Two independent research teams have succeeded in growing high-quality, oriented thin films of magnesium diboride (MgB2), an advance that is seen as crucial for the development of a new, more efficient generation of superconducting electronic devices.

Current niobium-based superconductor circuits must operate at temperatures near 4.2 K, which requires heavy cryocoolers. MgB2-based circuits would operate in the 20–25-K range, which is achievable using a compact cryocooler with roughly one-tenth the mass and power consumption of a 4.2-K cooler with the same cooling capacity.

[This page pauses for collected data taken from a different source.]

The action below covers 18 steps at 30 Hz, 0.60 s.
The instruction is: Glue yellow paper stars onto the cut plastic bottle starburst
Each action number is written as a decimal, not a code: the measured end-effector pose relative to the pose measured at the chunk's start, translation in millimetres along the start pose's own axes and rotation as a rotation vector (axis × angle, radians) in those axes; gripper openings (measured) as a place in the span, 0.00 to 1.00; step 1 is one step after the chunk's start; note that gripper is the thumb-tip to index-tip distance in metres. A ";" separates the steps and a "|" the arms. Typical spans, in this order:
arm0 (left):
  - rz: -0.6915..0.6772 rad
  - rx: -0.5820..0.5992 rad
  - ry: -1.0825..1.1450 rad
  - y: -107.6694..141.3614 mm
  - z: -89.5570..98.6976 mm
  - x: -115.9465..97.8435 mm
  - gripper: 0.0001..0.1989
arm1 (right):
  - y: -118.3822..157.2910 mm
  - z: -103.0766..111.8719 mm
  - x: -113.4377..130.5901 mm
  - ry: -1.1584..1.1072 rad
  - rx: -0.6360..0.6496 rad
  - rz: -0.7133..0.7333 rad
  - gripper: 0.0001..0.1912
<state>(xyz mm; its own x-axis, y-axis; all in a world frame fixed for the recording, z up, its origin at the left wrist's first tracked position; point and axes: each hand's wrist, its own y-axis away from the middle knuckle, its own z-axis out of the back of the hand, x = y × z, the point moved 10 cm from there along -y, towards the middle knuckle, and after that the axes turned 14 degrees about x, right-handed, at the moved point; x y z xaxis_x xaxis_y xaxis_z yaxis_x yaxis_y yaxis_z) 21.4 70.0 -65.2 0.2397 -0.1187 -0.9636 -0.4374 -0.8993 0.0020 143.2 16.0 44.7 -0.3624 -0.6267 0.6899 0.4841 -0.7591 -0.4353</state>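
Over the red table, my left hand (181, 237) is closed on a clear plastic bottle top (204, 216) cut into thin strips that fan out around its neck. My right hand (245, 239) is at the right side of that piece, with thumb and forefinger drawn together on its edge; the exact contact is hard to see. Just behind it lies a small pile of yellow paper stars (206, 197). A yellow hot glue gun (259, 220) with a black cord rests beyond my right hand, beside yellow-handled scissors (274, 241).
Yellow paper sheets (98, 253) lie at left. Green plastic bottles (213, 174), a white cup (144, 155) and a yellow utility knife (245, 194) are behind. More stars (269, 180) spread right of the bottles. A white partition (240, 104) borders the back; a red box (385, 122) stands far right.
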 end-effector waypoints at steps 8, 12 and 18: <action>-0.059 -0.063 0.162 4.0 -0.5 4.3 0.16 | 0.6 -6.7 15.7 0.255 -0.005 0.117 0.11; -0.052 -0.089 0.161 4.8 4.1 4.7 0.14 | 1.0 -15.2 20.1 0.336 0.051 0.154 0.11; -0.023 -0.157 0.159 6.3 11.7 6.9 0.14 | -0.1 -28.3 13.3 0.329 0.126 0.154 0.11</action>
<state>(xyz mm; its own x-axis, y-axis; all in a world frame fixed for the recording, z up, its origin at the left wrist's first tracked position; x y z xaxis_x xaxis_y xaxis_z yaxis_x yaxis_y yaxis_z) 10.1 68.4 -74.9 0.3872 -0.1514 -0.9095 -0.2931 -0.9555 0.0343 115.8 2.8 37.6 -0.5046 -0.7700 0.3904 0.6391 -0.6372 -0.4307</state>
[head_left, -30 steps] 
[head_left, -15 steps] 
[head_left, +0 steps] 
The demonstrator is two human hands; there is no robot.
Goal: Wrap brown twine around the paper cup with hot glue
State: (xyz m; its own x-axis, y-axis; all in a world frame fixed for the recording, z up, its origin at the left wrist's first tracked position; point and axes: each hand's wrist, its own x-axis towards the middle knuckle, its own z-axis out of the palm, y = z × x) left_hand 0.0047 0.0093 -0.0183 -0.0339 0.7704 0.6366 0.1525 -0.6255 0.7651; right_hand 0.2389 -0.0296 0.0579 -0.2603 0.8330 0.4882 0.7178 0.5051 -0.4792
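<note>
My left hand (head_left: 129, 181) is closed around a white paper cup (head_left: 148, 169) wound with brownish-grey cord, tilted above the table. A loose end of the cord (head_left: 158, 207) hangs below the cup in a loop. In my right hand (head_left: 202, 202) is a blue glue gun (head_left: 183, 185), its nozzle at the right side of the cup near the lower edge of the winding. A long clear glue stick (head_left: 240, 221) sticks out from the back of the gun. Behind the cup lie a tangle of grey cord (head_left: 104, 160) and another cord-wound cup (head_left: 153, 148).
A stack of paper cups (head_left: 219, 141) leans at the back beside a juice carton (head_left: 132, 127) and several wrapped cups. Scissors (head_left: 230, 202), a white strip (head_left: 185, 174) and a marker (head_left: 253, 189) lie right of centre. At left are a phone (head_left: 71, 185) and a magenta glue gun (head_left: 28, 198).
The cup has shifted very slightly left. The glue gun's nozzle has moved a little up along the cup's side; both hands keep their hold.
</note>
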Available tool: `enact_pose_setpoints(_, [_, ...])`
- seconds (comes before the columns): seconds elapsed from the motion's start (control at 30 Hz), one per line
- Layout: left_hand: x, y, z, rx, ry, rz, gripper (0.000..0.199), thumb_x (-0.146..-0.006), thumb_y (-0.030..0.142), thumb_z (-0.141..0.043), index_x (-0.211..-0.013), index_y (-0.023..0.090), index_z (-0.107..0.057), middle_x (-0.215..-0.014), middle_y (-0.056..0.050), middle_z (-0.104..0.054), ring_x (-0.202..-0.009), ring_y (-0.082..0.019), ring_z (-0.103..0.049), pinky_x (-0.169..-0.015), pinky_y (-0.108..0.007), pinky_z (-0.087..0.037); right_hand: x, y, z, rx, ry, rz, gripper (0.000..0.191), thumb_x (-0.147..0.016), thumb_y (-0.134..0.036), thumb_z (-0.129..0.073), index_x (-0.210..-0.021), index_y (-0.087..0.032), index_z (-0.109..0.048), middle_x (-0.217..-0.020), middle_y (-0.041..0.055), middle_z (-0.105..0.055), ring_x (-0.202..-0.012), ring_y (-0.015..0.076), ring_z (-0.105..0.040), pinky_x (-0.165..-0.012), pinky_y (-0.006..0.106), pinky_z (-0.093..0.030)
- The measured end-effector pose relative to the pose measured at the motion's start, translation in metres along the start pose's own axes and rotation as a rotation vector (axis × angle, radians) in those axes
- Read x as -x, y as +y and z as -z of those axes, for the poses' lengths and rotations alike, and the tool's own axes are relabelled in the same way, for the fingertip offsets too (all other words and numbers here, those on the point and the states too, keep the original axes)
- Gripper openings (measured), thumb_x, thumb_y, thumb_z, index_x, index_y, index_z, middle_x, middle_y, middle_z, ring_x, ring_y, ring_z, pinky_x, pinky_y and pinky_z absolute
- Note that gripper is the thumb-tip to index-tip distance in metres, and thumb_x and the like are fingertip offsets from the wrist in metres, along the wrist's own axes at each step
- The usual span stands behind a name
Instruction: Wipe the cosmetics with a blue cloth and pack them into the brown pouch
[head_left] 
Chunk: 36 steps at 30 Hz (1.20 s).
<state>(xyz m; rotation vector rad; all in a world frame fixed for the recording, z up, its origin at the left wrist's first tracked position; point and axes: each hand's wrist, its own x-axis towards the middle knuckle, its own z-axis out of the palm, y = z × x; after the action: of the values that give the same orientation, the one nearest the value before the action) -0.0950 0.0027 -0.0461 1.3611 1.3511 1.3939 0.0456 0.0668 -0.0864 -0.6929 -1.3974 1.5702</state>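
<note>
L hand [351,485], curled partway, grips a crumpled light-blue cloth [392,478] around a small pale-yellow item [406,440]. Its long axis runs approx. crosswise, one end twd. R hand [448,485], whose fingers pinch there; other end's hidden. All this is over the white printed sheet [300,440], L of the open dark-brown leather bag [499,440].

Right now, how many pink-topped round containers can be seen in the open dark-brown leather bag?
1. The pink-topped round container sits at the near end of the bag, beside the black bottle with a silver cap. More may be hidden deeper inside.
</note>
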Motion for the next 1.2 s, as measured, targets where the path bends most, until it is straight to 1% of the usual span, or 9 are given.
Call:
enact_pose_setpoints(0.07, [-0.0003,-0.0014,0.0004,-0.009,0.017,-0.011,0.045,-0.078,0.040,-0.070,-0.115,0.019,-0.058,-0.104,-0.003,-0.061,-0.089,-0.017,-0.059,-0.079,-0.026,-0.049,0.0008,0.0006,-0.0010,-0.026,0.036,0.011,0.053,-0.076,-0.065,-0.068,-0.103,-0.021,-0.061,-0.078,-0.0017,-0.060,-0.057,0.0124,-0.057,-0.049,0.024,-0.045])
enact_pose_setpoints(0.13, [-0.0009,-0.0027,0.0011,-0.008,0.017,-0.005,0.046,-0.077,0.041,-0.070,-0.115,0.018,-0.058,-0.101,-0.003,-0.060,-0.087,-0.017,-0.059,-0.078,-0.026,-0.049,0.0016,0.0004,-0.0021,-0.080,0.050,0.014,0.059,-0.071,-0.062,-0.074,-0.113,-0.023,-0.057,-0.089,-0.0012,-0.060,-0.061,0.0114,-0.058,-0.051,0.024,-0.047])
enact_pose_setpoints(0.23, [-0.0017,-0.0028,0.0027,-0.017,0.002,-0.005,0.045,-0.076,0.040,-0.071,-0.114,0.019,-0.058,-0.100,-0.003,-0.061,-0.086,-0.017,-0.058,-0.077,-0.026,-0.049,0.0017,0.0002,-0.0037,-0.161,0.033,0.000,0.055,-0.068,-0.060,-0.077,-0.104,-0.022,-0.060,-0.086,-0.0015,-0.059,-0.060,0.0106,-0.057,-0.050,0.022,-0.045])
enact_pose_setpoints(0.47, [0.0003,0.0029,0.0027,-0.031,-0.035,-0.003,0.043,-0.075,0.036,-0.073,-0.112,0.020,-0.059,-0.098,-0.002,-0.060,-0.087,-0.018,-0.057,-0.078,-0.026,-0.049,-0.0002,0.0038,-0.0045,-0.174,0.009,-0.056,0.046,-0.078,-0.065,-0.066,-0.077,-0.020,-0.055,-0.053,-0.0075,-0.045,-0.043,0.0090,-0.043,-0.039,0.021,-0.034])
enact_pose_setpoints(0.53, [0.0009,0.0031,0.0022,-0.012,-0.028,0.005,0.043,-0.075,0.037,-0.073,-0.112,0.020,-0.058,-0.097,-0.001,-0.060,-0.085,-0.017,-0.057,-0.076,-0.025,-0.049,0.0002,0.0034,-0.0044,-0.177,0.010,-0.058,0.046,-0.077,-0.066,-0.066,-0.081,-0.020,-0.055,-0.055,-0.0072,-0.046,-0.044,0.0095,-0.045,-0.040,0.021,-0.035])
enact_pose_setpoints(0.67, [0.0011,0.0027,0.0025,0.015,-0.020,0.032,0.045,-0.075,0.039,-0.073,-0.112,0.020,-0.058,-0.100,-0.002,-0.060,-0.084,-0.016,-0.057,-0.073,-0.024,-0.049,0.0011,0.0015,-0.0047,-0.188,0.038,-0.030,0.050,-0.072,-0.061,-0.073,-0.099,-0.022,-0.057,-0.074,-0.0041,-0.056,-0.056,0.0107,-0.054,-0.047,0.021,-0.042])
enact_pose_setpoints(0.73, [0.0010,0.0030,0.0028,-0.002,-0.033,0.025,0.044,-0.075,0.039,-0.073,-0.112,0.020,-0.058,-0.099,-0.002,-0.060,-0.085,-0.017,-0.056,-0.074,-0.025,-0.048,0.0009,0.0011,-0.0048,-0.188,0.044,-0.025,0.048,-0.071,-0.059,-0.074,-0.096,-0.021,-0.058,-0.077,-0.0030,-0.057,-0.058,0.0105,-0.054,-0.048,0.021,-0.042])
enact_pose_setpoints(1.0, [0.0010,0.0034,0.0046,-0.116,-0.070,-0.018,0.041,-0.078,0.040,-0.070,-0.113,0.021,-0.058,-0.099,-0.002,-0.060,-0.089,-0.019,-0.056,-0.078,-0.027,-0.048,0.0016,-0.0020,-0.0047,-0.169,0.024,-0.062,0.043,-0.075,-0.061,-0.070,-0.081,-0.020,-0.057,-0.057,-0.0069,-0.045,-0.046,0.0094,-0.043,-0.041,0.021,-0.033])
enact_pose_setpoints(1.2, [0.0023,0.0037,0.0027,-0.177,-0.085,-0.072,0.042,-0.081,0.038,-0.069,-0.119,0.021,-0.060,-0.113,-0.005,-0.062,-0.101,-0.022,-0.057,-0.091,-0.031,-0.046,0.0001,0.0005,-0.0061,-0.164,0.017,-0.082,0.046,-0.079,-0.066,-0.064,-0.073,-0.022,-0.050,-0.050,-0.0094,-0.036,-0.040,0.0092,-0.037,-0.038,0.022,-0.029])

The two teams used different approaches. One, led by Chang-Beom Eom, a professor of materials science and engineering (MS&E) at the University of Wisconsin, Madison, deposited boron films using radio-frequency magnetron sputtering and then annealed the films at 850 °C in magnesium vapor [Appl. Phys. Lett., 81, 1851 (2002)]. The other team, led by Xiaoxing Xi, associate professor of physics and MS&E at Pennsylvania State University, University Park, grew MgB2 films from diborane (B2H6) and magnesium vapor at temperatures up to 760 °C [Nat. Mater., 1, 35 (2002)].

Darrell G. Schlom, a Penn State MS&E professor who is a coauthor on both papers, says the films of Eom and Xi are of comparable structural quality. These films are superior to earlier MgB2 films in that they are epitaxial--all the crystal grains are lined up with the substrate's. Eom made his epitaxial MgB2 films before Xi, but they contain MgO impurities, which Xi's films do not. As a result, Xi's films superconduct at a higher temperature--39.3 K versus 35 K. "It's difficult to make clean films," Schlom notes, and Xi's films "are the cleanest in the world."

Xi believes that his group's technique will be more suitable for the fabrication of multilayer devices. Indeed, superconductivity expert John M. Rowell of Northwestern University, commenting in Nature Materials, notes that Xi's approach to film synthesis "promises to allow a breakthrough" in the fabrication of multilayer devices based on MgB2.